終わってみれば、凄いホラー映画なんだか、B級ホラーなんだかわからない感じ💧
梅沢壮一に監督に、いい脚本家つけて予算をふんだんに与えて映画作らしたらどうなるんだろう‥?
そういう期待感を残した作品となりました。
キャストも面白いんですよ。
メインとなる美術女子学生たちには、ミスiD2017の武田杏香、杉本桃花、藤田恵名、牧原ゆゆが出演。

調べてからアイドルということが分かったんですが、この子たちも芸能人臭がするほどの美人では無くて‥普通にいる様な感じじゃないっスか。
で、演技も上手く無いからB級っぽさを助長させてはいるんですが、これがまた悪く無い。
ブスでは無く、そこそこなだけに‥何か楽しく最後まで観ることができたんですよね。
また、このメンバーで女性特有のドロドロを演出してくれます。
武田杏香と藤田恵名のバチバチな雰囲気とか、牧原ゆゆの"あざとさ"とかね。
そして地方ならではの東京への劣等感が凄いんです。
これはぜひ映画を観て感じてもらいたいんですが、東京に対する憧れや、羨ましいという感情が物凄い…。
先生である黒沢あすかが、若い時に東京で、男を若い女に奪われ地方に流れて来たというセカンドストーリーもあり、とにかく東京コンプレックス満載です。
もちろん粘土お化けの基となる彫刻家にも色々あったりして…
そうそう、血を吸う粘土の名前はカカメ君です。

なんか印象に残る顔ですよね。新たなホラーキャラクター出てきましたね。
歴史に残るホラーキャラクターの誕生か?
そうそう印象に残ると言えば、死んだ彫刻家の親友役に津田寛治が突如でて来たときはテンション上がりましたね。
そうそうこの映画の出ている人で一番演技が上手かったのは‥黒沢あすかさんです。

表情とかよく観て下さい。この人やっぱ上手いっスわ。
面白い?面白く無い?と言われれば…なんか微妙だけど面白かった‥様な気がする…💧
「血を吸う粘土」は、そんな感じの映画でしたね。
「血を吸う粘土」続編決定
何と驚いたことに、この映画…続編が決定してるのです。
続編の名前は…
「血を吸う粘土 派生」!

「血を吸う粘土 派生」のストーリーはこんな感じ、
カカメの犠牲者・伏見恭三は火葬され、遺骨は娘の果林に渡された。しかし、果林が参加する美術作品制作キャンプで、伏見の遺骨の中に残っていた身体の一部からカカメが復活を遂げる。

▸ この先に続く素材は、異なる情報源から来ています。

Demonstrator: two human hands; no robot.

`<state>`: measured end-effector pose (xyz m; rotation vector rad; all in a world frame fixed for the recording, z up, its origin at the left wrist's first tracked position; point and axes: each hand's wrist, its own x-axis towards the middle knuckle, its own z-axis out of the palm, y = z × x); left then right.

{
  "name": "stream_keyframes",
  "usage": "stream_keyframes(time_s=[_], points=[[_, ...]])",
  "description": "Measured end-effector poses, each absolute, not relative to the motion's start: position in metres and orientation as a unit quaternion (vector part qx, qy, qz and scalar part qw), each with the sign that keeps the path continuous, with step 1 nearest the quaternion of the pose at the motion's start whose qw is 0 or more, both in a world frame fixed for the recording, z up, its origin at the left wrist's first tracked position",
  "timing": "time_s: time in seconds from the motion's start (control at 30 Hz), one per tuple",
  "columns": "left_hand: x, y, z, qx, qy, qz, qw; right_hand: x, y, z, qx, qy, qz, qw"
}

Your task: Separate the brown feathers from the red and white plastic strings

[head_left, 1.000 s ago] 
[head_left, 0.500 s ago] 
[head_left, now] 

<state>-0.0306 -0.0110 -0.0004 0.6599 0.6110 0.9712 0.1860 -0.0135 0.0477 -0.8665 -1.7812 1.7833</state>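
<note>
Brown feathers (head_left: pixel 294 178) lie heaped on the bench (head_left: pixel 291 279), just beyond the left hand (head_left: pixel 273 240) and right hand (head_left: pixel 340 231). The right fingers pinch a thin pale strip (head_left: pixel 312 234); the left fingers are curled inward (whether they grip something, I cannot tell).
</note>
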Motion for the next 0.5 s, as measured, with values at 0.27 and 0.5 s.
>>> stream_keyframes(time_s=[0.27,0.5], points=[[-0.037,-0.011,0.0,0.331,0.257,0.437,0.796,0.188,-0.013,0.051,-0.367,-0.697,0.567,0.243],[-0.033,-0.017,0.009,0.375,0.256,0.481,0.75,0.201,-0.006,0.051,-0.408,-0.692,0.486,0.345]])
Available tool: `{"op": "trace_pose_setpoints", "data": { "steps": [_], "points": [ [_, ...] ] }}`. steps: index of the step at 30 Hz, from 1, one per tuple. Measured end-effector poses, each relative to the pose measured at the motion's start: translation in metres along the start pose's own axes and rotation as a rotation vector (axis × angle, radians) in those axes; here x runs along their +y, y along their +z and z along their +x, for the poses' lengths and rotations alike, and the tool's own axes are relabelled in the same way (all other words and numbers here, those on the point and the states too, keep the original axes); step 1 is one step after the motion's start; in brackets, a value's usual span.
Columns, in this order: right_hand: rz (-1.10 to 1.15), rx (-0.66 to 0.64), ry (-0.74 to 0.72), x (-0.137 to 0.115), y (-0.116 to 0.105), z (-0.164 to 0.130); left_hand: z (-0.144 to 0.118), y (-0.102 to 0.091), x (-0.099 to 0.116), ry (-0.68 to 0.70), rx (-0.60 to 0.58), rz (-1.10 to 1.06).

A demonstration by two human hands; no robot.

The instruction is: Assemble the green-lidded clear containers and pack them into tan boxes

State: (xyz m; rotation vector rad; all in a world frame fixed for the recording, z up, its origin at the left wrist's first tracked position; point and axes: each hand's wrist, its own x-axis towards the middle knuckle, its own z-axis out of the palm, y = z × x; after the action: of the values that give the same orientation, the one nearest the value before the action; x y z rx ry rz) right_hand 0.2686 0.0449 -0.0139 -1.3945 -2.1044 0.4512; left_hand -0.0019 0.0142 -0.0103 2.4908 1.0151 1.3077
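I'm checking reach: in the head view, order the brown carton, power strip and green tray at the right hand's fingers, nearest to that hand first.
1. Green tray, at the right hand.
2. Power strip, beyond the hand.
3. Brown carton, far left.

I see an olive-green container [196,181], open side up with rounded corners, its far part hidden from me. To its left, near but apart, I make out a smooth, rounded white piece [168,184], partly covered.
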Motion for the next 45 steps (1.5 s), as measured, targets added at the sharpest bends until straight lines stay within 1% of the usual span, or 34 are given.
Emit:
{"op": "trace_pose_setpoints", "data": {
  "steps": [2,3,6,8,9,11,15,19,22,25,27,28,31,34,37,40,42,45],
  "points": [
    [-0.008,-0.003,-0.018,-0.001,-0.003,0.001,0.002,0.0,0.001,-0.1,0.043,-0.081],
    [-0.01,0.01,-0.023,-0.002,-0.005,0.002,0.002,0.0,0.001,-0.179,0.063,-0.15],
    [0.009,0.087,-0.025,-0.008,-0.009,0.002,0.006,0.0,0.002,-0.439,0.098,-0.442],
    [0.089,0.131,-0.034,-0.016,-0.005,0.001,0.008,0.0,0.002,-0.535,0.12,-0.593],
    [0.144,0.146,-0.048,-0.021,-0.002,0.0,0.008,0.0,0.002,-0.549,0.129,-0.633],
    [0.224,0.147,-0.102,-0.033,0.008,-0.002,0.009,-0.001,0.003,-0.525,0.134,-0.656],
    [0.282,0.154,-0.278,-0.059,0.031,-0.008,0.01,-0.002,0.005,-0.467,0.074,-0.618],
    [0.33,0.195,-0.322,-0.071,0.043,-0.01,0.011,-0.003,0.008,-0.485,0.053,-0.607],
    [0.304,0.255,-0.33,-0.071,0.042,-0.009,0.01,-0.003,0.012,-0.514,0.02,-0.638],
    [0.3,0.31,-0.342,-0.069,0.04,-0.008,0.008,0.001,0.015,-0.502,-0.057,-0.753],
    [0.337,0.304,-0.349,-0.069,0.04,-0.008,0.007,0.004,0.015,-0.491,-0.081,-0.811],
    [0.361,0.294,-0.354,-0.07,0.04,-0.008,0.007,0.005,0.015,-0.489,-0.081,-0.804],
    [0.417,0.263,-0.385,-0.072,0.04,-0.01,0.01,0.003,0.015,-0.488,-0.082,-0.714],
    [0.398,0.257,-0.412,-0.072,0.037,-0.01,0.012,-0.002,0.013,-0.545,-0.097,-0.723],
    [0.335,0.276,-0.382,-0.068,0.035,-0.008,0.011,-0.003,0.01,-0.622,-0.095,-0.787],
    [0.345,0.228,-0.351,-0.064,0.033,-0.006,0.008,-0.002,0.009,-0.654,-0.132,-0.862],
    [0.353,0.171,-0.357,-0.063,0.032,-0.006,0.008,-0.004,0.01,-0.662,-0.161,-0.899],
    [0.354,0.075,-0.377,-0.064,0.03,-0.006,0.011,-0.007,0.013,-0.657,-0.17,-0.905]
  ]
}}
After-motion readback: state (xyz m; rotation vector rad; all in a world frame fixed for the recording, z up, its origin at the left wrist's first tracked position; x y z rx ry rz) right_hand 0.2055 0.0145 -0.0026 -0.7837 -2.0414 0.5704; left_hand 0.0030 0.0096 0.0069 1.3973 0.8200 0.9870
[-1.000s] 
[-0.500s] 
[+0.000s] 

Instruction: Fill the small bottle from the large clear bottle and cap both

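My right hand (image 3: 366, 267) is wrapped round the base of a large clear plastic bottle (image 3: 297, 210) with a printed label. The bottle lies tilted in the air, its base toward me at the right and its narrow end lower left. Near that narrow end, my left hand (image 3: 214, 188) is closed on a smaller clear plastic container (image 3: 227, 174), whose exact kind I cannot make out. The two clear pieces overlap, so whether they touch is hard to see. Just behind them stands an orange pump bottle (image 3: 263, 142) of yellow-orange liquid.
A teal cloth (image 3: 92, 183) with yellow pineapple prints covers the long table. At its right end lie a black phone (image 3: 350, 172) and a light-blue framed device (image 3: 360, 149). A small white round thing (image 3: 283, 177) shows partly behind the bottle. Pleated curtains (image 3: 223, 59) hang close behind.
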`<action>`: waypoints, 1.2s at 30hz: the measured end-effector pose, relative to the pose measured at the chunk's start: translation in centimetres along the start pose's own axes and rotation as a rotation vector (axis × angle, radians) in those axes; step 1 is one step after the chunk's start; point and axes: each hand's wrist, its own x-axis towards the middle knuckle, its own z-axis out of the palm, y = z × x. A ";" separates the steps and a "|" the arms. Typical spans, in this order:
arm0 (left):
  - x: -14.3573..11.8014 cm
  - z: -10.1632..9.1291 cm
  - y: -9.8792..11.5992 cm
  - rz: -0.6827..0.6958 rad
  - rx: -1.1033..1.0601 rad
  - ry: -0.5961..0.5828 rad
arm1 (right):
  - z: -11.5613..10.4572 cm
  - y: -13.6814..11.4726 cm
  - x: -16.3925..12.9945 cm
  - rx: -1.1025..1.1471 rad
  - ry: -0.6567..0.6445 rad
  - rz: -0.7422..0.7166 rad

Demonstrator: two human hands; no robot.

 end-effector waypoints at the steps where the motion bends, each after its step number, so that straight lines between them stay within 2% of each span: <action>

監督は、長編映画デビュー作となった前作に引き続きメガホンをとった梅沢壮一。
キャストに、藤井愛稀、AMIKO、藍染カレン、黒沢あすか、津田寛治等が出演します。
スペインで10月に開催されるファンタスティック映画祭のMidnight X-Treme部門にコンペティション作品として出品されることが正式決定。同映画祭公認で、日本で開催される「シッチェス映画祭ファンタスティック・セレクション2019」での上映も発表されています。